OTTAWA : les opposants aux mesures sanitaires au Canada, dont certains occupent le centre-ville de la capitale fédérale depuis une semaine, ont de nouveau prévu de manifester samedi dans plusieurs villes pour réclamer la levée des restrictions.
Cette contestation, partie d'un mouvement de camionneurs dans l'ouest du pays, s'est transformée en occupation d'Ottawa: depuis huit jours, les rues devant le Parlement et sous les bureaux du Premier ministre Justin Trudeau sont occupées par des dizaines de camions et de manifestants.
Certains ont commencé à monter des abris de fortune et ils ont juré de ne bouger qu'une fois les restrictions levées.
Vendredi, pour la première fois, la police a durci le ton envers les manifestants, promettant de "mettre fin à cette manifestation illégale et d'une dangerosité inacceptable", a indiqué son chef Peter Sloly, sans toutefois fournir de calendrier précis.
La veille, Justin Trudeau avait écarté la possibilité d'envoyer l'armée pour déloger les manifestants malgré l'exaspération de la population d'Ottawa qui dénonce menaces, harcèlement et pollution sonore en raison des coups de klaxon incessants.
Pour la mobilisation du week-end, 150 policiers supplémentaires ont été déployés dans les rues de la capitale, des ponts et autoroutes fermés alors que quelque 2 000 manifestants supplémentaires sont attendus, selon des chiffres de la police, qui s'attend également à un millier de "contre-manifestants".
Une pétition appelant à l'évacuation des protestataires par la police recensait vendredi après-midi près de 40 000 signatures.
"Les possibilités d'affrontement sont élevées", a averti Marco Mendicino, le ministre fédéral de la Sécurité publique. Au même moment, Doug Ford, le Premier ministre de la province de l'Ontario a redemandé aux manifestants de quitter Ottawa, dénonçant une situation "inacceptable".

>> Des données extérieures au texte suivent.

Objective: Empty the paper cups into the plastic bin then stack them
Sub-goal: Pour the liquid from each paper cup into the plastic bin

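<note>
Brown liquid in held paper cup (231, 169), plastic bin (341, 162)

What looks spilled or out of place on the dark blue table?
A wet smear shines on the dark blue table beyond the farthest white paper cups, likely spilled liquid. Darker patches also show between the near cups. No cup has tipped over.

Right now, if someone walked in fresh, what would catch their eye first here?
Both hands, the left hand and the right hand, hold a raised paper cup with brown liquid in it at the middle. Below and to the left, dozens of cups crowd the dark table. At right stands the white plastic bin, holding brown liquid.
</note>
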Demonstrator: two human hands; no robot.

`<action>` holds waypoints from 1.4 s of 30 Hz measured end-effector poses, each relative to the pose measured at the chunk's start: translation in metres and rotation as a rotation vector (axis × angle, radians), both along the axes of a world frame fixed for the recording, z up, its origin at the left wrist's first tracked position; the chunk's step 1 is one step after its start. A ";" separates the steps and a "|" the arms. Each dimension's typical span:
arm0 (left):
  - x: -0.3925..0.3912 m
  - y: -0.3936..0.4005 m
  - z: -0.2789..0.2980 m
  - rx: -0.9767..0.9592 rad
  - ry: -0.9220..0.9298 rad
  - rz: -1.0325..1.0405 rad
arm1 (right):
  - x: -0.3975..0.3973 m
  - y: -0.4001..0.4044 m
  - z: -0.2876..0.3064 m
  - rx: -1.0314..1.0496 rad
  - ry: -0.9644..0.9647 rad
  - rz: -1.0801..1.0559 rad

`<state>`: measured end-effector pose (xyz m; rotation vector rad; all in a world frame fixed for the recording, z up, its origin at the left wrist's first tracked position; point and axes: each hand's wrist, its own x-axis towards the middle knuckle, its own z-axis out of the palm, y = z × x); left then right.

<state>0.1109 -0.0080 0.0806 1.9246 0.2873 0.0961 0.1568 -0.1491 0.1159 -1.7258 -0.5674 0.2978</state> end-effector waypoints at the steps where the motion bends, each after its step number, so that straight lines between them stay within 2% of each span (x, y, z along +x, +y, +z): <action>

Jusqu'ici, aucun appel n'a fait reculer la détermination des manifestants, mobilisés au départ contre l'obligation vaccinale pour les camionneurs qui traversent la frontière entre le Canada et les Etats-Unis.
"Nous leur tiendrons tête aussi longtemps qu'il le faudra pour se débarrasser des restrictions", a déclaré Jim Torma, l'un des coordinateurs de la contestation, précisant s'attendre à des "dizaines de milliers" de personnes dans les rues de la capitale samedi.
Une semaine après avoir reçu le soutien du milliardaire Elon Musk, c'est vendredi l'ancien président américain Donald Trump qui les a salués, dénonçant "le fou d'extrême gauche Justin Trudeau" qui "a détruit le Canada avec ses exigences insensées liées à la Covid".
Inquiétudes sur l'accès aux hôpitaux
Des manifestations similaires sont en cours ou sont prévues dès samedi dans le sud de l'Alberta (ouest), et dans les villes de Winnipeg (centre), Toronto et Québec.
A Winnipeg, des camions stationnaient près du Parlement de la province du Manitoba, faisant retentir dès vendredi leur opposition aux mesures à coups de klaxon malgré un froid extrême.
La police de la grande métropole canadienne de Toronto a fermé dès vendredi certaines routes du centre-ville dans le but de minimiser les perturbations qui pourraient affecter l'accès aux services d'urgences et hôpitaux.
Le maire de la ville, John Tory, a dit espérer une manifestation "respectueuse et pacifique", exhortant lors d'une conférence de presse, ceux qui n'auraient pas l'intention de protester calmement à rester chez eux. "Nous voulons tous faire tout ce que nous pouvons pour éviter (de nous retrouver, ndlr) dans la situation d'Ottawa", a ajouté l'édile.
Les autorités canadiennes s'intéressent maintenant à ceux qui "financent et permettent cette démonstration illégale et nuisible", a indiqué le chef de la police d'Ottawa.
Une campagne de financement sur GoFundMe a permis au mouvement de récolter jusqu'à présent plus de 10 millions de dollars canadiens (6,8 millions d'euros). Une part de cette somme provient des Etats-Unis, selon la police.
La plateforme a annoncé vendredi avoir retiré la cagnotte au motif qu'elle ne respectait pas ses conditions d'utilisation, et indiqué que les fonds restants seront redistribués à des organisations caritatives.
Même si la mobilisation des camionneurs n'est soutenue d'après les enquêtes d'opinion que par une minorité des Canadiens (32% d'après un récent sondage), cela représente tout de même une frange plus large de la population que les simples non-vaccinés, qui correspondent à 10% des adultes canadiens.
Au Canada, les mesures sanitaires établies par les provinces restent très contraignantes, parmi les plus restrictives en Occident. La province du Québec est notamment l'une des régions au monde qui a imposé le plus de jours de confinement à sa population.